Dia Internacional da Mulher: educar para o respeito, o cuidado e a justiça (Março/2026)
O Dia Internacional da Mulher, celebrado em 8 de março, é uma data que nos convida à reflexão. Mais do que uma comemoração, trata-se de um momento importante para reconhecer a trajetória histórica das mulheres, suas conquistas e também os desafios que ainda persistem em nossa sociedade.
Ao longo da história, mulheres desempenharam papéis fundamentais na construção social, cultural e familiar, muitas vezes enfrentando contextos de invisibilidade e desigualdade. Hoje celebramos avanços significativos em diferentes espaços da vida pública e privada, fruto de muitas lutas que buscaram garantir direitos, reconhecimento e oportunidades.
No entanto, para além de uma perspectiva celebrativa, o mês de março também nos convida a um olhar atento para realidades que ainda precisam ser transformadas. Muitas mulheres seguem enfrentando situações de desigualdade, sobrecarga e diferentes formas de violência — física, psicológica, moral ou simbólica. Por isso, este período também se torna uma oportunidade importante de conscientização e diálogo, fortalecendo ações educativas que contribuam para relações mais respeitosas e justas.
Em A Geração Ansiosa, o psicólogo social Jonathan Haidt aponta que o uso intenso de smartphones e redes sociais tem contribuído para o aumento de quadros de ansiedade entre adolescentes, especialmente entre meninas. Um dos fatores mais relevantes está relacionado à constante exposição a padrões de beleza idealizados e, muitas vezes, irreais. Nas redes sociais, imagens editadas, filtros e conteúdos cuidadosamente produzidos criam referências estéticas que dificilmente correspondem à realidade, favorecendo comparações frequentes e expectativas rígidas sobre aparência e corpo.
Nesse contexto, muitas meninas passam a medir seu valor pessoal a partir da validação recebida nas plataformas digitais — curtidas, comentários e aprovação social. Essa lógica de comparação constante pode gerar sentimentos de inadequação, insegurança e baixa autoestima, reforçando pressões estéticas que atravessam historicamente a experiência feminina. Por isso, torna-se fundamental que a educação também promova uma reflexão crítica sobre esses padrões, fortalecendo a autoestima, o respeito ao próprio corpo e a valorização da singularidade de cada pessoa.
Essa realidade nos convida a refletir sobre a importância de educar as novas gerações para uma relação mais crítica e saudável com o ambiente digital. Em muitos casos, a busca por reconhecimento nas redes pode gerar sentimentos de inadequação, insegurança e baixa autoestima, impactando diretamente o modo como meninas percebem a si mesmas e seus próprios corpos.
Nesse contexto, a escola possui um papel fundamental.

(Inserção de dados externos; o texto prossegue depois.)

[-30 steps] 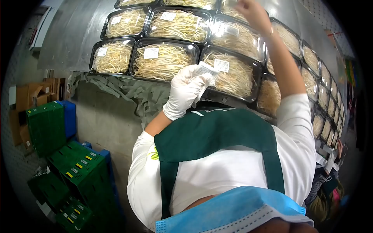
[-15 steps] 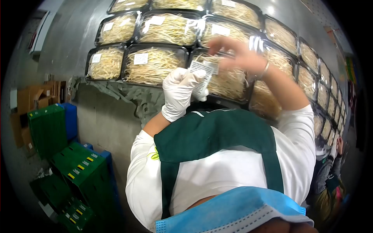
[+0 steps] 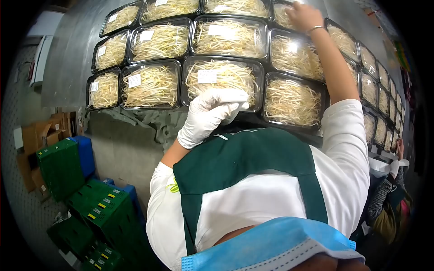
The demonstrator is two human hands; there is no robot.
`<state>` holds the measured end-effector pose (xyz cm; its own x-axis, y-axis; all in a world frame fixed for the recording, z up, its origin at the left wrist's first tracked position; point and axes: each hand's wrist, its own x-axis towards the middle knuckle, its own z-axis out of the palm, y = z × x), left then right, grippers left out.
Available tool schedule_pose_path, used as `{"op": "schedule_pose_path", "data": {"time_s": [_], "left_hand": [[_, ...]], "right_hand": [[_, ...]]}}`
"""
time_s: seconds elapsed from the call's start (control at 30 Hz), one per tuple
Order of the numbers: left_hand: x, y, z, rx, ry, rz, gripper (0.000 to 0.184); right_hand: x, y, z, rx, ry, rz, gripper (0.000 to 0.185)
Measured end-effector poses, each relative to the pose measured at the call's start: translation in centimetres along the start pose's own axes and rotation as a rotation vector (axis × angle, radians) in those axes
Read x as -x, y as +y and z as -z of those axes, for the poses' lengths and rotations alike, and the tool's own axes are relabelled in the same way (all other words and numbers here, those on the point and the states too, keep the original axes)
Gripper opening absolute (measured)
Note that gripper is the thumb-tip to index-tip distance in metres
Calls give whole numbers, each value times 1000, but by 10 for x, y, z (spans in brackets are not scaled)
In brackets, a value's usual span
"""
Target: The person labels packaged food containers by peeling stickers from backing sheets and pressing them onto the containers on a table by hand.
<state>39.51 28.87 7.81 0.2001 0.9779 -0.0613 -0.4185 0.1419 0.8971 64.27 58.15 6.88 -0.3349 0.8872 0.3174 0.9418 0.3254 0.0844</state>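
My left hand (image 3: 214, 110), in a white glove, is closed on a strip of printed labels, now mostly hidden by the fingers. It is just in front of a black tray of bean sprouts (image 3: 235, 88) with a white label (image 3: 207, 76) on its clear lid. My bare right hand (image 3: 305, 17) reaches to the back row, with a ring-like bracelet (image 3: 315, 30) at the wrist. Its bent fingers touch a sprout tray (image 3: 282, 16) there, on what looks like a small white label. Two nearer trays in that column, including the front tray (image 3: 291, 101), show no label.
Rows of packed sprout trays stand on the metal table (image 3: 68, 58) and continue to the right. Green crates (image 3: 97, 205) and a blue crate (image 3: 84, 153) are stacked at lower left, near cardboard boxes (image 3: 40, 144). Another person's sleeve (image 3: 379, 198) shows at the far right.
My right hand has moved from beside the left hand up to a back-row tray. The left hand has lowered slightly, and its labels have turned out of sight. The view has shifted right.
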Motion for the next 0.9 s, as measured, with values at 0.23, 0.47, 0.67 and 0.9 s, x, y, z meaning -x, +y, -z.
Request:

A educação é um espaço privilegiado de formação humana, onde crianças e jovens aprendem não apenas conteúdos acadêmicos, mas também valores, atitudes e modos de convivência. É no cotidiano escolar que se constroem aprendizagens essenciais sobre empatia, respeito às diferenças e responsabilidade nas relações.
Nesse horizonte, pensar a educação das meninas e jovens mulheres também é parte essencial do nosso compromisso educativo. Formar meninas hoje significa ajudá-las a reconhecer seu valor, fortalecer sua autonomia e desenvolver confiança em suas próprias capacidades, para que possam ocupar diferentes espaços da sociedade com segurança e consciência de sua dignidade.
Ao mesmo tempo, educar em uma perspectiva de respeito às mulheres envolve também formar meninos para relações baseadas no cuidado, na empatia e na corresponsabilidade. A escola torna-se, assim, um espaço privilegiado para refletir sobre igualdade, respeito e justiça nas relações humanas.
Mais do que uma data comemorativa, o mês da mulher nos convida a renovar o compromisso com uma educação que promova consciência, diálogo e transformação social. Educar para o respeito às mulheres é, em última instância, educar para o reconhecimento da dignidade de toda pessoa humana.
Que este tempo nos inspire a continuar formando crianças e jovens sensíveis às questões humanas, capazes de construir relações mais justas, solidárias e responsáveis com o outro e com o mundo.